§ **Activity**
Strip out the pictures and transcribe the records that follow exactly.

—————

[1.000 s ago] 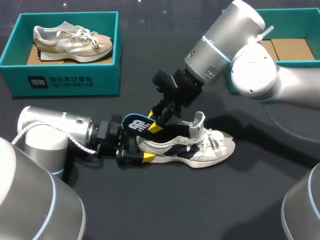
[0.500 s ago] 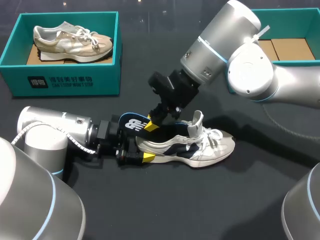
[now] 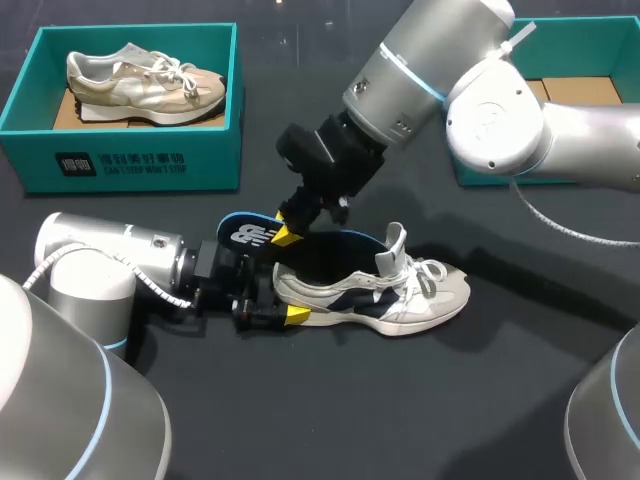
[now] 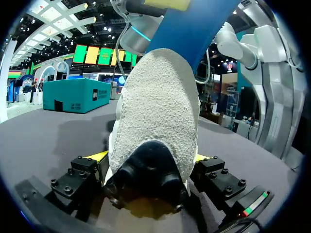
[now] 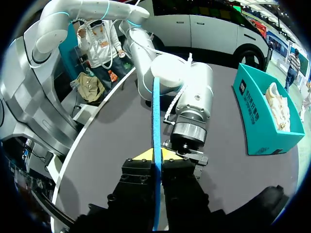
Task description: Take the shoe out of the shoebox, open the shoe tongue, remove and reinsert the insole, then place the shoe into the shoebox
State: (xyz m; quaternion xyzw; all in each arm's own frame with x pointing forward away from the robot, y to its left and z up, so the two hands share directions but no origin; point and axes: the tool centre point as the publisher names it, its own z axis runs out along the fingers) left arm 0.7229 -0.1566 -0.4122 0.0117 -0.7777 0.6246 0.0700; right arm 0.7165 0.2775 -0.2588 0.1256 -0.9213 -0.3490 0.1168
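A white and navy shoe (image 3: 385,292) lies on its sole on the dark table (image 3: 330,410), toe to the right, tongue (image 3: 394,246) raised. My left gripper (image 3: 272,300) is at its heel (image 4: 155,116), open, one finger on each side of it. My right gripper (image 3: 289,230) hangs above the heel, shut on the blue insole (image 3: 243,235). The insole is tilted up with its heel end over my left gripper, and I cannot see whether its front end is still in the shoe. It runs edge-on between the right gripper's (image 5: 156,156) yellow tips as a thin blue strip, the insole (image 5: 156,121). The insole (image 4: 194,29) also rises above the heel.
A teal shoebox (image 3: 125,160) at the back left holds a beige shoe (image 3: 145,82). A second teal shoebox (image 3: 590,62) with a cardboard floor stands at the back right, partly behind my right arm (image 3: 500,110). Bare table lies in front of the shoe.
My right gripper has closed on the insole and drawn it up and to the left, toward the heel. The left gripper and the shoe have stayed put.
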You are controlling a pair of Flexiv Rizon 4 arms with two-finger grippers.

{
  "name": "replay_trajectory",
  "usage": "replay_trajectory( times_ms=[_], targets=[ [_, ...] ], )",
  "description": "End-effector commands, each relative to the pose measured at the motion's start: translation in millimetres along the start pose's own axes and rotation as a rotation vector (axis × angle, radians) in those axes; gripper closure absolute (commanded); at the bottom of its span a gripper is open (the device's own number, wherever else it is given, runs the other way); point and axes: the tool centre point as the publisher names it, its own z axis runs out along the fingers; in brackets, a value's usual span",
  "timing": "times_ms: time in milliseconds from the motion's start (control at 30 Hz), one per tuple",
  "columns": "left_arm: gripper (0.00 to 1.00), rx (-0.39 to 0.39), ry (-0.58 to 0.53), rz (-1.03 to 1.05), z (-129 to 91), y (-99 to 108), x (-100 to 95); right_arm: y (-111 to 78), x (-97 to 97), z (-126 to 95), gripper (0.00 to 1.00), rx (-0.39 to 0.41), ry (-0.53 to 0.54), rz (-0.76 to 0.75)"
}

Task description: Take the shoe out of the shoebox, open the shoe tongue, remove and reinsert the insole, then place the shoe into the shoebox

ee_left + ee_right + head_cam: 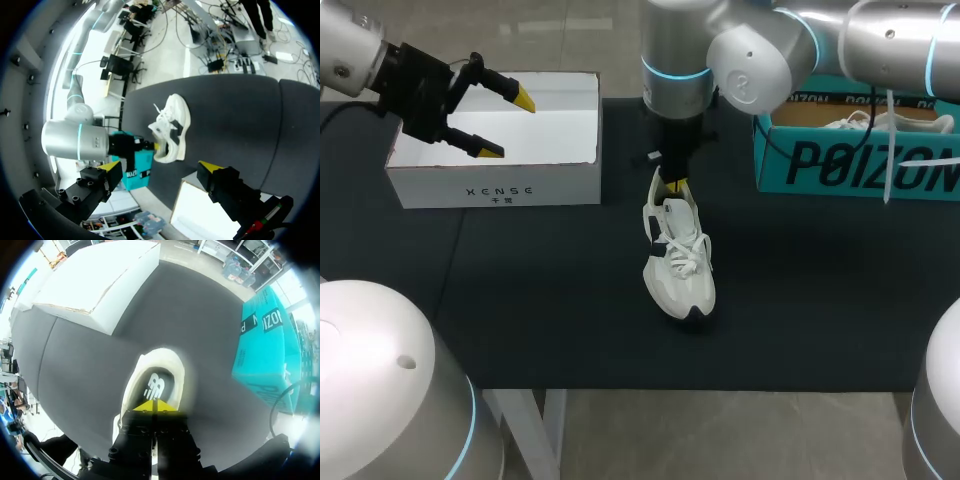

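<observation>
— White shoe (680, 270) mid-table, toe near, heel far, so it's out of the box. What's got it?
— R gripper (672, 186), straight down at the heel, tips pressed together over the heel end of the insole (156, 385). Can't tell if anything's actually nipped btwn them.
— Risk?
— If it's only got a sliver of insole, a pull prob slips off. If it's caught the collar too, the whole shoe lifts w/ it, since nothing's pinning the toe.
— L gripper (508, 126)?
— Far left, fingers spread, hanging over the white shoebox (500, 185), well apart from the shoe. No help from there.
— Anything else?
— Teal box (860, 165) far right, near the R arm. A wide swing could clip it.
</observation>
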Motion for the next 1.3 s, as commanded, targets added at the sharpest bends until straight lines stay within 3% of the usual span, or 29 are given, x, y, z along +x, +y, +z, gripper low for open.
replay_trajectory(
  times_ms=[33,833,1067,1300],
  targets=[
    [0.00,0.000,0.004,0.000,-0.2,0.2,-0.4,-4.9,0.6,-2.8,1.00,0.009,0.013,0.023],
    [0.00,0.000,0.004,0.000,-0.2,0.2,-0.4,-10.2,5.5,-4.8,1.00,0.030,0.046,0.028],
    [0.00,0.000,0.004,0.000,-0.2,0.2,-0.4,-14.7,0.4,-3.7,1.00,0.037,-0.024,0.222],
    [0.00,0.000,0.004,0.000,-0.2,0.2,-0.4,-13.1,2.8,5.2,1.00,0.024,0.000,0.234]
  ],
)
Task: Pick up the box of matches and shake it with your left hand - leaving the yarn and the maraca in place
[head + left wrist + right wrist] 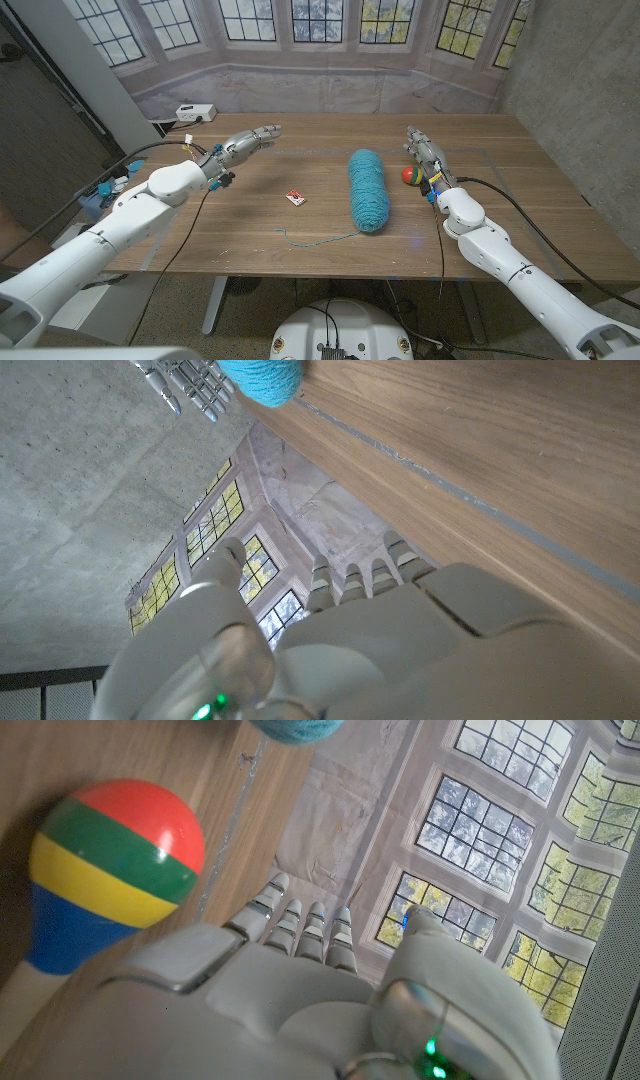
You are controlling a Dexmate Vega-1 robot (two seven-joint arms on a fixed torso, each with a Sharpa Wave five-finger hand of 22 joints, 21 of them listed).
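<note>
Left hand (245, 142) hovers above the wooden table (250, 215) near its far left part, fingers stretched out and slightly apart, holding nothing. Nearer the robot and toward the middle lies the box of matches (296, 198), small, red and white, well apart from that hand; its printing is too small to read. Beside it stands the long teal yarn (368, 189) skein, a loose strand trailing off. Right hand (424, 150), fingers straight and empty, sits just beside the striped maraca (410, 176), red, green, yellow and blue.
</note>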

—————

§ **Solution to this task**
[1.000 s ago] 
[0.500 s ago] 
[now] 
[now] 
[now] 
Task description: Take the shoe out of the shoebox, open the shoe tongue, remove and reinsert the insole, then place the shoe into the shoebox
State: (xyz m; quaternion xyzw; all in each arm's own frame with x pointing forward away from the robot, y to its left and z up, so the two hands share directions but no origin; point and axes: the tool centre point as the publisher names it, its own z axis runs out along the fingers) left arm 0.7229 -0.1566 -0.4122 0.0117 -0.7777 0.6246 0.0700; right arm 0.7165 0.2775 -0.2588 0.1256 -0.9213 -0.3490 0.1168
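A white and navy shoe (image 3: 385,292) lies on its sole on the dark table (image 3: 330,410), toe to the right, tongue (image 3: 394,246) raised. My left gripper (image 3: 272,300) is at its heel (image 4: 155,116), open, one finger on each side of it. My right gripper (image 3: 289,230) hangs above the heel, shut on the blue insole (image 3: 243,235). The insole is tilted up with its heel end over my left gripper, and I cannot see whether its front end is still in the shoe. It runs edge-on between the right gripper's (image 5: 156,156) yellow tips as a thin blue strip, the insole (image 5: 156,121). The insole (image 4: 194,29) also rises above the heel.
A teal shoebox (image 3: 125,160) at the back left holds a beige shoe (image 3: 145,82). A second teal shoebox (image 3: 590,62) with a cardboard floor stands at the back right, partly behind my right arm (image 3: 500,110). Bare table lies in front of the shoe.
My right gripper has closed on the insole and drawn it up and to the left, toward the heel. The left gripper and the shoe have stayed put.
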You are controlling a pair of Flexiv Rizon 4 arms with two-finger grippers.

{
  "name": "replay_trajectory",
  "usage": "replay_trajectory( times_ms=[_], targets=[ [_, ...] ], )",
  "description": "End-effector commands, each relative to the pose measured at the motion's start: translation in millimetres along the start pose's own axes and rotation as a rotation vector (axis × angle, radians) in those axes; gripper closure absolute (commanded); at the bottom of its span a gripper is open (the device's own number, wherever else it is given, runs the other way); point and axes: the tool centre point as the publisher names it, its own z axis runs out along the fingers; in brackets, a value's usual span",
  "timing": "times_ms: time in milliseconds from the motion's start (control at 30 Hz), one per tuple",
  "columns": "left_arm: gripper (0.00 to 1.00), rx (-0.39 to 0.39), ry (-0.58 to 0.53), rz (-1.03 to 1.05), z (-129 to 91), y (-99 to 108), x (-100 to 95); right_arm: y (-111 to 78), x (-97 to 97), z (-126 to 95), gripper (0.00 to 1.00), rx (-0.39 to 0.41), ry (-0.53 to 0.54), rz (-0.76 to 0.75)"
}

Task description: Take the shoe out of the shoebox, open the shoe tongue, remove and reinsert the insole, then place the shoe into the shoebox

ee_left + ee_right + head_cam: 

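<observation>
— White shoe (680, 270) mid-table, toe near, heel far, so it's out of the box. What's got it?
— R gripper (672, 186), straight down at the heel, tips pressed together over the heel end of the insole (156, 385). Can't tell if anything's actually nipped btwn them.
— Risk?
— If it's only got a sliver of insole, a pull prob slips off. If it's caught the collar too, the whole shoe lifts w/ it, since nothing's pinning the toe.
— L gripper (508, 126)?
— Far left, fingers spread, hanging over the white shoebox (500, 185), well apart from the shoe. No help from there.
— Anything else?
— Teal box (860, 165) far right, near the R arm. A wide swing could clip it.
</observation>
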Motion for the next 1.3 s, as commanded, targets added at the sharpest bends until straight lines stay within 3% of the usual span, or 29 are given, x, y, z along +x, +y, +z, gripper low for open.
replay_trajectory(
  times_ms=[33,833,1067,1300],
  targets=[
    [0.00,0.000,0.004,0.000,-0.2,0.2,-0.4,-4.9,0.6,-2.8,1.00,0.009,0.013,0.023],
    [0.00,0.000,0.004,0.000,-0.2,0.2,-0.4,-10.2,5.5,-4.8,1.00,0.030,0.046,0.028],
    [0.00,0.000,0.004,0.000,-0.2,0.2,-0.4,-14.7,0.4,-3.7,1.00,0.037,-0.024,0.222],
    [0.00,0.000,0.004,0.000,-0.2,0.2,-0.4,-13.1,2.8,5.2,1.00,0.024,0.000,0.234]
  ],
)
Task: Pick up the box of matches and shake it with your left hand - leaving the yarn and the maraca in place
[head + left wrist + right wrist] 
You are controlling a Dexmate Vega-1 robot (two seven-joint arms on a fixed torso, each with a Sharpa Wave five-finger hand of 22 joints, 21 of them listed).
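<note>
Left hand (245, 142) hovers above the wooden table (250, 215) near its far left part, fingers stretched out and slightly apart, holding nothing. Nearer the robot and toward the middle lies the box of matches (296, 198), small, red and white, well apart from that hand; its printing is too small to read. Beside it stands the long teal yarn (368, 189) skein, a loose strand trailing off. Right hand (424, 150), fingers straight and empty, sits just beside the striped maraca (410, 176), red, green, yellow and blue.
</note>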

The output returned above is complete.